The cAMP/PKA signaling system constitutes an inhibitory pathway in T cells and, although its biochemistry has been thoroughly investigated, its possible effects on ion channels are still not fully understood. K(V)1.3 channels play an important role in T-cell activation, and their inhibition suppresses T-cell function. It has been reported that PKA modulates K(V)1.3 activity. Two PKA isoforms are expressed in human T cells: PKAI and PKAII. PKAI has been shown to inhibit T-cell activation via suppression of the tyrosine kinase Lck.

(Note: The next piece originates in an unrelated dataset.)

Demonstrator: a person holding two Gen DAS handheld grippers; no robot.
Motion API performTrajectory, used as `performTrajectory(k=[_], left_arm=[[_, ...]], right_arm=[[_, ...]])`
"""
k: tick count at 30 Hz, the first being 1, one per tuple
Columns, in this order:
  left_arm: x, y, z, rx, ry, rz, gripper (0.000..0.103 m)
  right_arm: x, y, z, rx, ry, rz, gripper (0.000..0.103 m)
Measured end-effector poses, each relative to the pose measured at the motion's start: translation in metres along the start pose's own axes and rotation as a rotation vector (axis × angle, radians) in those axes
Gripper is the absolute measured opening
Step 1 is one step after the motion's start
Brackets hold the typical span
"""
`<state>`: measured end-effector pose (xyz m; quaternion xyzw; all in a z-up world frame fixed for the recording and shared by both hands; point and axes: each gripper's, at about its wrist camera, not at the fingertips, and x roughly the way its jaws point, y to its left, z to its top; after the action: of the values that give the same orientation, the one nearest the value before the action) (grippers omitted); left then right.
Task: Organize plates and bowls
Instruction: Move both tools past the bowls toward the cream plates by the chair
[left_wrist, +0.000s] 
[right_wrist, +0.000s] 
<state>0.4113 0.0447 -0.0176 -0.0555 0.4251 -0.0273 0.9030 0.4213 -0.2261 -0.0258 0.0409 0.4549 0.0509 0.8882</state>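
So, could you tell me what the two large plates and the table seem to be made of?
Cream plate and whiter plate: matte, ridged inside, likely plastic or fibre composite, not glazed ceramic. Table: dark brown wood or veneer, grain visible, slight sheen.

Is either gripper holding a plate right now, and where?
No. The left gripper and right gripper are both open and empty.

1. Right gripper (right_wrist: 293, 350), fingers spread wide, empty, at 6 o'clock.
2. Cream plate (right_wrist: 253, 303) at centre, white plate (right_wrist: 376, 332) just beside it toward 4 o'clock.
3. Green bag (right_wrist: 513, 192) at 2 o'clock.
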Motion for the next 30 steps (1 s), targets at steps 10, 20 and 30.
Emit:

The aim of this study was to determine the PKA isoform modulating K(V)1.3 and the signaling pathway underneath. 8-Bromoadenosine 3',5'-cyclic monophosphate (8-BrcAMP), a nonselective activator of PKA, inhibited K(V)1.3 currents both in primary human T and in Jurkat cells. This inhibition was prevented by the PKA blocker PKI(6-22). Selective knockdown of PKAI, but not PKAII, with siRNAs abolished the response to 8-BrcAMP. Additional studies were performed to determine the signaling pathway mediating PKAI effect on K(V)1.3. Overexpression of a constitutively active mutant of Lck reduced the response of K(V)1.3 to 8-Br-cAMP. Moreover, knockdown of the scaffolding protein disc large 1 (Dlg1), which binds K(V)1.3 to Lck, abolished PKA modulation of K(V)1.3 channels. Immunohistochemistry studies showed that PKAI, but not PKAII, colocalizes with K(V)1.3 and Dlg1 indicating a close proximity between these proteins. These results indicate that PKAI selectively regulates K(V)1.3 channels in human T lymphocytes. This effect is mediated by Lck and Dlg1. We thus propose that the K(V)1.3/Dlg1/Lck complex is part of the membrane pathway that cAMP utilizes to regulate T-cell function.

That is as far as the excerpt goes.